Nowhere is the impact of this poor enforcement of law and order more acutely felt than in Karachi, the sprawling mega-city on Pakistan’s southern coast. With a population of 21m, it is the economic heart of the country and home to many shifting ethnic groups. Continued conflict between the army and militants in the north west has created a large community of Pashtuns, the ethnicity from which the TTP draws most members. “Previously people who committed a crime in Karachi would hide in Waziristan, but it’s the other way around now,” says Ali Chishti, journalist and author of a forthcoming book on Karachi. “They hide among the Pashtun people. Parts of the city have become no-go areas.”

Over dinner one balmy Karachi evening, a businessman describes being kidnapped by the TTP in 2010. He was on his way to an afternoon meeting when a group of armed men surrounded his car. He was tied up, forced onto the floor of their Jeep and driven for 30 hours to Waziristan, where the Pakistan government has no jurisdiction.
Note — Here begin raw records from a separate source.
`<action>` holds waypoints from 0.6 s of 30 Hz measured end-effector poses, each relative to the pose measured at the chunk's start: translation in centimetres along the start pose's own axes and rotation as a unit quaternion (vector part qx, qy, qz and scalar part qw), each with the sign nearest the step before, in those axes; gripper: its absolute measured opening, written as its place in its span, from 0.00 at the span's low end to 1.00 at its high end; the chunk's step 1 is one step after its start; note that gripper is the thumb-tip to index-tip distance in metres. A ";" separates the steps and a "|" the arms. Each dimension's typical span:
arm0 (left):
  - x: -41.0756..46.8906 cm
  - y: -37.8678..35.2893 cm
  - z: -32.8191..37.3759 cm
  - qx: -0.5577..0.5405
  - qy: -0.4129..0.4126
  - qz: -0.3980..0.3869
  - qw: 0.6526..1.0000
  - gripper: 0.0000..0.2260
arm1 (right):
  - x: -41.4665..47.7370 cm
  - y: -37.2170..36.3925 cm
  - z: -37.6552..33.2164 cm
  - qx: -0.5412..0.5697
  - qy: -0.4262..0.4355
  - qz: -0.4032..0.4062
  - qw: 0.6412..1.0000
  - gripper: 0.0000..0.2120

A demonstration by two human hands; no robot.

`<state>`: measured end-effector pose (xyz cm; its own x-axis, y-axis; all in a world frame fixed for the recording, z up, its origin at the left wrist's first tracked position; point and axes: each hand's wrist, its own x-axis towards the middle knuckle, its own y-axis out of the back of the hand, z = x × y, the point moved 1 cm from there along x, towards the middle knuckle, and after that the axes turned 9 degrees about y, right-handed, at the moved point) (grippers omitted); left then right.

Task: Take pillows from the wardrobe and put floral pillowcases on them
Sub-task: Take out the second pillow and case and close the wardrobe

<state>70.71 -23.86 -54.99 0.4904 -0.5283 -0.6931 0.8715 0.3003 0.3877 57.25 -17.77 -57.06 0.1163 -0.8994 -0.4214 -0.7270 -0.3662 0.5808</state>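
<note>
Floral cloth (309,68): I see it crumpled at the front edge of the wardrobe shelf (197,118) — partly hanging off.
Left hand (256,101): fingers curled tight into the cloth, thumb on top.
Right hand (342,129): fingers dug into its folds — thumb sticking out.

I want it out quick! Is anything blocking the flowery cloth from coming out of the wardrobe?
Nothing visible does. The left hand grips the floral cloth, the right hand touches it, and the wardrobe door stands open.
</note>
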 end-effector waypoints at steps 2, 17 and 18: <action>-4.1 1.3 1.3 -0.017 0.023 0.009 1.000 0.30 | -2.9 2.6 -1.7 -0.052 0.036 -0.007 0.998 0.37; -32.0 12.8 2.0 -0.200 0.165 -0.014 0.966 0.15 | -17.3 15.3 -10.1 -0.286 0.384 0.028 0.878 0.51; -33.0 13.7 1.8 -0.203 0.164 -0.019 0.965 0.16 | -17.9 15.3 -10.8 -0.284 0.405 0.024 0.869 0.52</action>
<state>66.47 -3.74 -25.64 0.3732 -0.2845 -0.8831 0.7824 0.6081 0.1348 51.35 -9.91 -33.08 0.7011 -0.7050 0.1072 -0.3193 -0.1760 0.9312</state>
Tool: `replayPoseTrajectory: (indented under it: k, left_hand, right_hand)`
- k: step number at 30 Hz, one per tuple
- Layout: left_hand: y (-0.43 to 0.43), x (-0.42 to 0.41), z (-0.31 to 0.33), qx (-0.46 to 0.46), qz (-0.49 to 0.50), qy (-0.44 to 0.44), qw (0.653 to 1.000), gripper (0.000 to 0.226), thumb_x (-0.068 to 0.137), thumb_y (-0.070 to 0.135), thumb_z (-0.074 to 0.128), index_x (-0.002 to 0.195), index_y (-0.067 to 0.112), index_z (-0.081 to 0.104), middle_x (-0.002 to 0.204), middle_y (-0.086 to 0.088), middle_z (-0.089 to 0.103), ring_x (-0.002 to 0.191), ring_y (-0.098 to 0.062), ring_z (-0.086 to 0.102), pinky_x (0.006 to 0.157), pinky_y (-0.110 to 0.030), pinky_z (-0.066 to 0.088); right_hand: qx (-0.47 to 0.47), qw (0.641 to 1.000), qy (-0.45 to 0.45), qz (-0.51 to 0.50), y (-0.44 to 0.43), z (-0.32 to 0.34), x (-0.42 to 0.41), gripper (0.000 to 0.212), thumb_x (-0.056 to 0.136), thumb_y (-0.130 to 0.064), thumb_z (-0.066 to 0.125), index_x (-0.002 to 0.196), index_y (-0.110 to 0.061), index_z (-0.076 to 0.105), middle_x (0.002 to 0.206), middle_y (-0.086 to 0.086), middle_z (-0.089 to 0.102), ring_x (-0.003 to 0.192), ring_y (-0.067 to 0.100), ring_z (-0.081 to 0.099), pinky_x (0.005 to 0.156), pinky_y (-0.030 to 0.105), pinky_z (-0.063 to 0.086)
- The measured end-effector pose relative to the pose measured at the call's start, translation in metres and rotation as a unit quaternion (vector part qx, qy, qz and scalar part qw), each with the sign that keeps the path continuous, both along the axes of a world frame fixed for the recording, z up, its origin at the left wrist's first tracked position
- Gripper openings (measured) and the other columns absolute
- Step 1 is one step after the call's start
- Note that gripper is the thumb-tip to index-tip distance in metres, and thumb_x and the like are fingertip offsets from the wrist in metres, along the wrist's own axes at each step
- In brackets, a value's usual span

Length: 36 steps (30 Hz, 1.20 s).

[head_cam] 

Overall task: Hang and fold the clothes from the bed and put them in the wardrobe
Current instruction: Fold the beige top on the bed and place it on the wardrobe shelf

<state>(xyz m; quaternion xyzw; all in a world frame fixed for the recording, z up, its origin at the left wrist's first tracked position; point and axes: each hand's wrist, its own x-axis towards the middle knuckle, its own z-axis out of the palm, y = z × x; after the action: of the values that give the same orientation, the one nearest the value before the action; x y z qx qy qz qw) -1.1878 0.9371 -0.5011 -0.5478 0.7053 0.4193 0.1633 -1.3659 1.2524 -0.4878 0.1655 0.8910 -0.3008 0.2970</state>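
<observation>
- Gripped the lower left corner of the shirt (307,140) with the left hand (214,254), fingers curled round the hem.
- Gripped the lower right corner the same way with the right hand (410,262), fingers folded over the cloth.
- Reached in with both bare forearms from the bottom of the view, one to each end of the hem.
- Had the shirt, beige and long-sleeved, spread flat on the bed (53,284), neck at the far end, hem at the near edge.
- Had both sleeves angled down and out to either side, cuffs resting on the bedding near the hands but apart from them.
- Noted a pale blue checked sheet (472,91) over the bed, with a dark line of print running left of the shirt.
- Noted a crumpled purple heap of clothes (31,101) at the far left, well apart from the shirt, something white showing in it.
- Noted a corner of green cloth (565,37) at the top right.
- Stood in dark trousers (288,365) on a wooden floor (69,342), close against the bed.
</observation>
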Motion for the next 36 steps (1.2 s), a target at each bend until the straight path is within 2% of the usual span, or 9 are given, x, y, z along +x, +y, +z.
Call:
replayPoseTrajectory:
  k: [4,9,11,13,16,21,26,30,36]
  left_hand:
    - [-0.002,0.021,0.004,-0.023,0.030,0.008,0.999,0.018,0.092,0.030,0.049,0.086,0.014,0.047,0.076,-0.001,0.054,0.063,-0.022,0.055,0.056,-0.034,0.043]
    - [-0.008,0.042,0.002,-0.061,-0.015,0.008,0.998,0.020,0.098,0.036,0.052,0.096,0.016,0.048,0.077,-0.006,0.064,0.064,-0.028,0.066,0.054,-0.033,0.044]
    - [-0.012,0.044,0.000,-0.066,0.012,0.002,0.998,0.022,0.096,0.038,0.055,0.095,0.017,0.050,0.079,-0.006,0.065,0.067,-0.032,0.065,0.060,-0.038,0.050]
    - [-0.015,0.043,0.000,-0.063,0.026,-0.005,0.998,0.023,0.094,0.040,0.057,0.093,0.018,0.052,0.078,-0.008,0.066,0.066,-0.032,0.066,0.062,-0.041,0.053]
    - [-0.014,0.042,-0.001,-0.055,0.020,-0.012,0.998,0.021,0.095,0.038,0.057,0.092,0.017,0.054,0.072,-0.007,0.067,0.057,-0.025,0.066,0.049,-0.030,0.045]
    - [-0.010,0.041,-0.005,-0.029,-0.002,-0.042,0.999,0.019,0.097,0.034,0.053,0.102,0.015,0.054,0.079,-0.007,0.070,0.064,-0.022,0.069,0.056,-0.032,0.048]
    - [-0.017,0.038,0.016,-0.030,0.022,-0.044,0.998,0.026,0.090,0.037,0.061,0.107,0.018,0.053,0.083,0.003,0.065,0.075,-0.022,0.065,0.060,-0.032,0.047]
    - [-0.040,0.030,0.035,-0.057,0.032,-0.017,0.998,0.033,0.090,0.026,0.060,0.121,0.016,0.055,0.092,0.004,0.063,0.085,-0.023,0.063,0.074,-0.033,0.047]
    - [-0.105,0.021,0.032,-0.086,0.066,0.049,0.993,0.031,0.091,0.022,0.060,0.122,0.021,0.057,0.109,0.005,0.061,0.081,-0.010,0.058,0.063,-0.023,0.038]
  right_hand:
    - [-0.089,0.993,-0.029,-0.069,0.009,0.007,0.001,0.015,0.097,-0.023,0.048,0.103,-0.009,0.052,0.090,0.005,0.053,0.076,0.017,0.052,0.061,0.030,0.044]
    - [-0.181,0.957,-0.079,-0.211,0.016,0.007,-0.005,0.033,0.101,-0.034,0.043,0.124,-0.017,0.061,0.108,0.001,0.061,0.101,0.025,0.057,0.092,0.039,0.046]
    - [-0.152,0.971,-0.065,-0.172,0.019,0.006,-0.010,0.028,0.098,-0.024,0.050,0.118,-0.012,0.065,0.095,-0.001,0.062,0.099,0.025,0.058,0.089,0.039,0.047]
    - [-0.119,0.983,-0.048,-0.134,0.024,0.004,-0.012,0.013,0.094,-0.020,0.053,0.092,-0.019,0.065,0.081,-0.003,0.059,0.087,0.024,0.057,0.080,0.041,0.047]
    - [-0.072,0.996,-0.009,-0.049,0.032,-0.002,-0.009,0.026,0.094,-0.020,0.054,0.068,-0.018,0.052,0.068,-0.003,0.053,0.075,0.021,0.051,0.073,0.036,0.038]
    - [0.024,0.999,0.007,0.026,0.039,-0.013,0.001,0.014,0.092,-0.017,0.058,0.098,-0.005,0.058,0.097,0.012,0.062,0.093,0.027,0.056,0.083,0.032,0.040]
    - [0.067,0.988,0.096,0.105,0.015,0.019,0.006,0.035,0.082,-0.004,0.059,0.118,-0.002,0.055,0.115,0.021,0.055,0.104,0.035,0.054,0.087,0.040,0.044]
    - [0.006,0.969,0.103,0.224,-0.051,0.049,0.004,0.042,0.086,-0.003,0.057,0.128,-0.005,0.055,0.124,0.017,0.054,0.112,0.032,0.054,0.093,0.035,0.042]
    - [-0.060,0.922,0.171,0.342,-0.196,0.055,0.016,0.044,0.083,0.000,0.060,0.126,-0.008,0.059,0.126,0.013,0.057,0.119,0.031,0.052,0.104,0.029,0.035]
He was held for two months in near total isolation before his family gathered the ransom money for his release. Despite his captivity, he retains liberal views that are in line with those of Sabaoon and Paiman. “The economic situation means people are easily led astray,” he says, describing conversations with his guards about how they ended up joining the TTP. Since his release, some of his captors have been killed in US drone strikes. But that does not mean he supports the controversial policy. “As long as you have drones, you’re going to continue to have a problem with extremism. Many innocent people die, so it pushes more people towards that misguided ideology.”

Militants have made serious efforts to silence dissent, assassinating activists and politicians who dare to speak out. The schoolgirl Malala Yousafzai was shot in the head in October 2012, while Mohammed Farooq Khan, Sabaoon’s religious teacher, was murdered by militants in October 2010.

It is unsurprising that people are afraid. But the outlook is not entirely bleak. In January, people took to the streets in their thousands to demand state action against terrorism. The consensus is that this election—if it goes ahead—will strengthen democracy and civilian institutions. In an ideal world, this would give the winner a strong mandate to confront militancy and start the process of recalibrating the relationship between government, military and the intelligence service. Whether this happens or not, in the absence of a coherent policy on extremism, brave individuals are taking up the battle for the soul of Pakistan, one person at a time.